From the listing below, please restate exactly the lines beginning at the one with "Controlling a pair" and ending at the one with "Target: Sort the", both included, and skip the pictures.

=== Begin Enclosure ===

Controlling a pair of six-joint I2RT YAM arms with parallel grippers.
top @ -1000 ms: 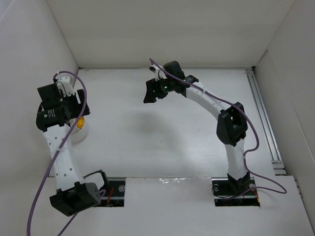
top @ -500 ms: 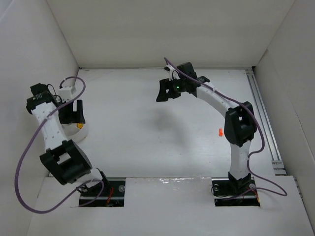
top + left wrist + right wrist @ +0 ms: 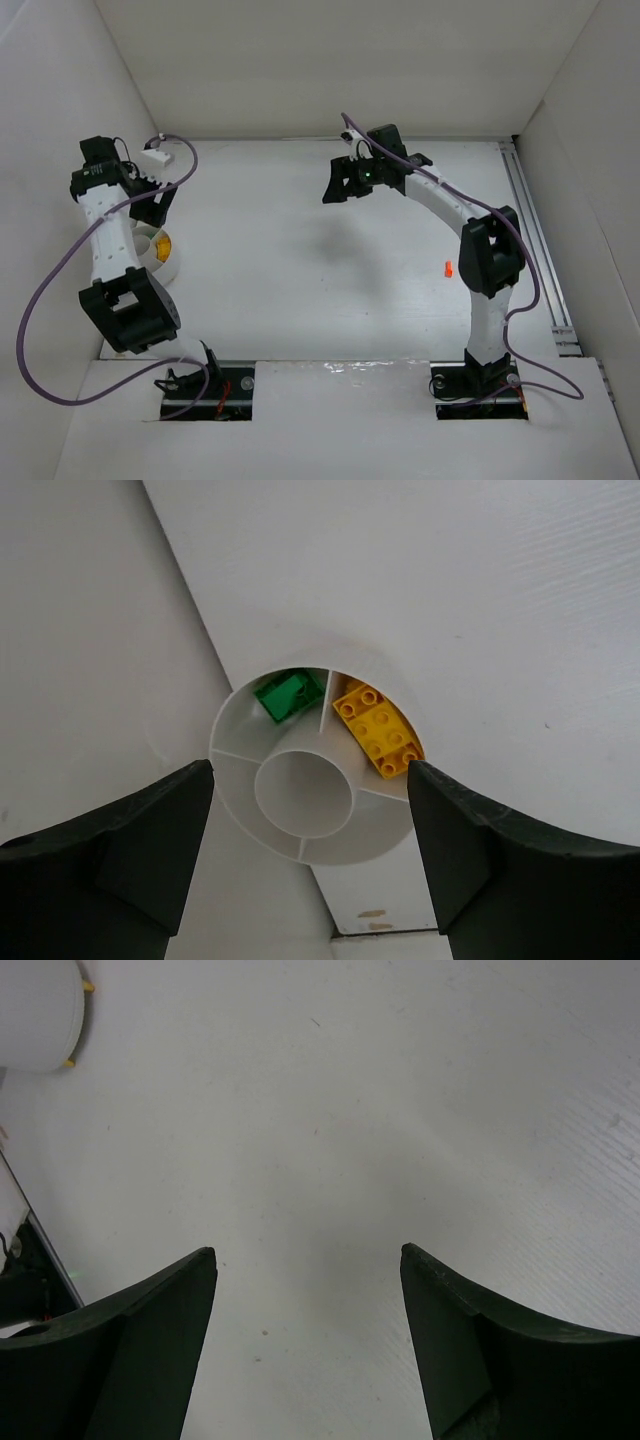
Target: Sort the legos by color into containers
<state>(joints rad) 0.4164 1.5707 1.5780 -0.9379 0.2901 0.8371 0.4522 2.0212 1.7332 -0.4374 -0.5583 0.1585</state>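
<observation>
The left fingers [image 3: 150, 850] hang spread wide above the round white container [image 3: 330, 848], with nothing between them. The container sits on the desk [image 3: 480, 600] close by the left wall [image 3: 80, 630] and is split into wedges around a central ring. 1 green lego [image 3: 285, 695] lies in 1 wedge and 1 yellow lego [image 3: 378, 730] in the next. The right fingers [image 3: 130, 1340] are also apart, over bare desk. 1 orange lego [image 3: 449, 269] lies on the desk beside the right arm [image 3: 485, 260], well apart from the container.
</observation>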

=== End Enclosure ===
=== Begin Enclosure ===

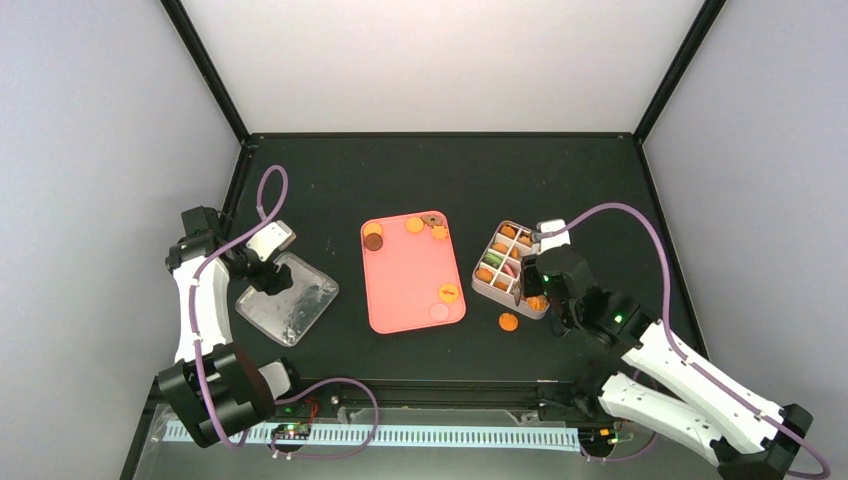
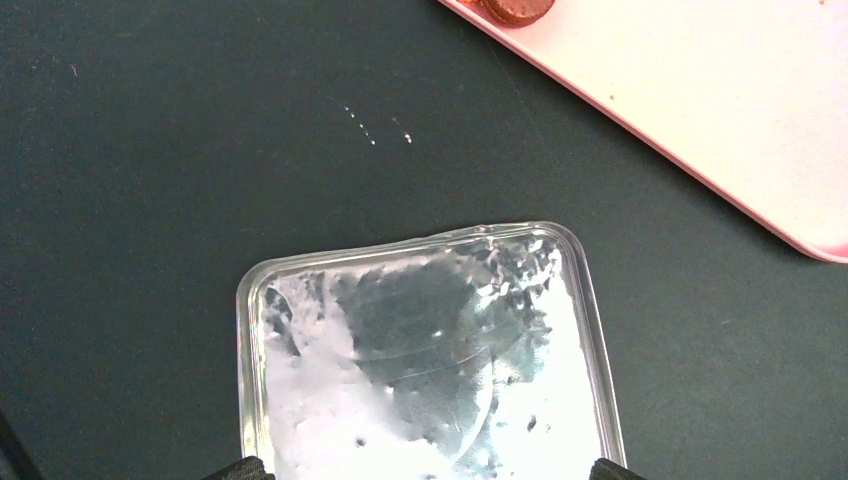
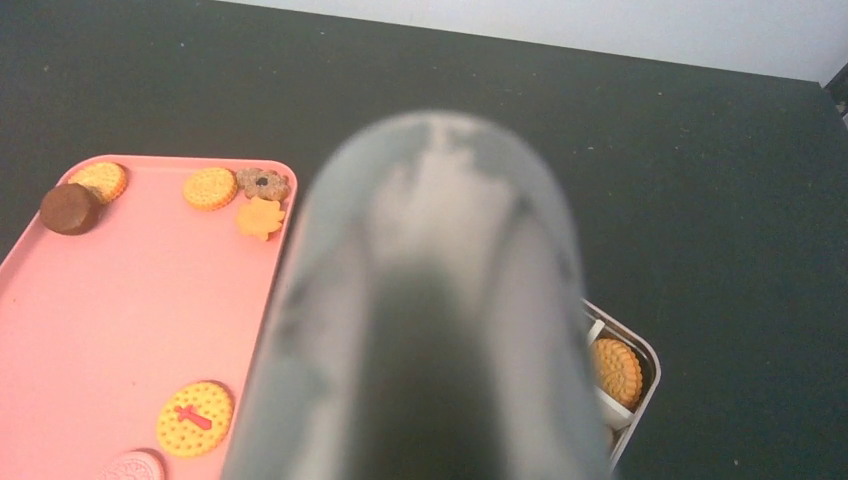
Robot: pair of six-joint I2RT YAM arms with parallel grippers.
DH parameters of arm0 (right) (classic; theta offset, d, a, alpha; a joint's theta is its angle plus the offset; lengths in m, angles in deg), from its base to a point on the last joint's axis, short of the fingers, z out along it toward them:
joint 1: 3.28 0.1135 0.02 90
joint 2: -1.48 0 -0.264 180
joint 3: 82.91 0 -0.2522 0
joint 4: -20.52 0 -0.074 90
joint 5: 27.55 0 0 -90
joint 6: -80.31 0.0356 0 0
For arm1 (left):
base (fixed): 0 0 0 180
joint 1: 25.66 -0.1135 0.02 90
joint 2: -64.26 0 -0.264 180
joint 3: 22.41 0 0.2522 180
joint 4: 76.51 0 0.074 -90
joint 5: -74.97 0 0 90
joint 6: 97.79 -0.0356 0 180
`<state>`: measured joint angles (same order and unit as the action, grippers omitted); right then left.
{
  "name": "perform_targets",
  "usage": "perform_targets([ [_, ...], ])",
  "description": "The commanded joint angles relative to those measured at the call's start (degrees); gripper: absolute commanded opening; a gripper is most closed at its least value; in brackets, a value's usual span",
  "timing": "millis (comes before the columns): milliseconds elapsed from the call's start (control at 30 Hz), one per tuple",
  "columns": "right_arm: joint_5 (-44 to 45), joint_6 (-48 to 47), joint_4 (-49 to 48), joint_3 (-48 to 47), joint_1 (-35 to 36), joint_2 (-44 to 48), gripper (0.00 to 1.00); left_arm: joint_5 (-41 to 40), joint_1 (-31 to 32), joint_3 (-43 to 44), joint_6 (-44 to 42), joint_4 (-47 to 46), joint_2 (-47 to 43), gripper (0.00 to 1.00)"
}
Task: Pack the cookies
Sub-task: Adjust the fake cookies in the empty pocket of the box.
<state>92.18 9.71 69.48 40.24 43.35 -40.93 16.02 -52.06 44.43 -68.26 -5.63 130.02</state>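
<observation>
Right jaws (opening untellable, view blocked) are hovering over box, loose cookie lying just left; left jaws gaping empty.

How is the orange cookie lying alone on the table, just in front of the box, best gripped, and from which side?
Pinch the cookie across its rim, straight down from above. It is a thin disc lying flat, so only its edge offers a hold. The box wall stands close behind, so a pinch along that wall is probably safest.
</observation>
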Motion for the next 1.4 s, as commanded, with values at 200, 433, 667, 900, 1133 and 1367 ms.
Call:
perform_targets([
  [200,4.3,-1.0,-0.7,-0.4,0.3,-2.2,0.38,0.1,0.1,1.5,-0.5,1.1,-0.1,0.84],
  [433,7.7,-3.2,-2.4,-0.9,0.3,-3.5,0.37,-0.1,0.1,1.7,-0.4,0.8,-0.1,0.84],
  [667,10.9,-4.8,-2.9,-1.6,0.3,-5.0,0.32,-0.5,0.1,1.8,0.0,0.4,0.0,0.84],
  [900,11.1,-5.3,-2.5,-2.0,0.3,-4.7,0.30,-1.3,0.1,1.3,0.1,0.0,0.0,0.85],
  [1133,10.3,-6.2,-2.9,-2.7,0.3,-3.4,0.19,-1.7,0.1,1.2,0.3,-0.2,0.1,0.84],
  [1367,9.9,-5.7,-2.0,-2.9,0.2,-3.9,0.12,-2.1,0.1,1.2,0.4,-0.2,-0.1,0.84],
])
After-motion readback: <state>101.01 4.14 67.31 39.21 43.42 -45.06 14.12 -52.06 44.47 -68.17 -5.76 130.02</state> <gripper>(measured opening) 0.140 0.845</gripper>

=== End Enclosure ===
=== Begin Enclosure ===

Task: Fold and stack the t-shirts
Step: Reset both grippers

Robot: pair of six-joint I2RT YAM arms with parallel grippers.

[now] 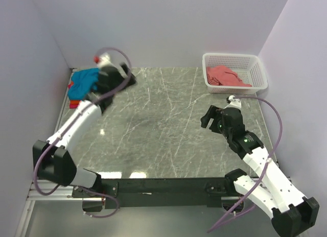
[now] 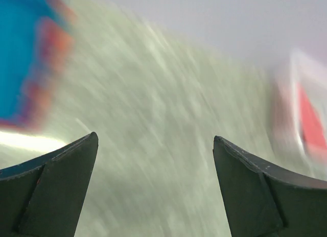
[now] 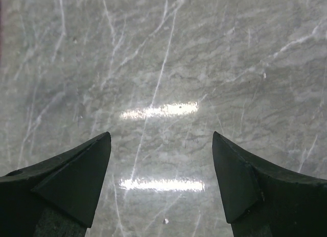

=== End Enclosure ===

→ EXERCISE RESPONSE:
Controlling a pair of six-joint I2RT YAM arms with parallel grippers.
top @ -1000 ms: 
top @ -500 ms: 
top + left wrist + right wrist @ +0 ms: 
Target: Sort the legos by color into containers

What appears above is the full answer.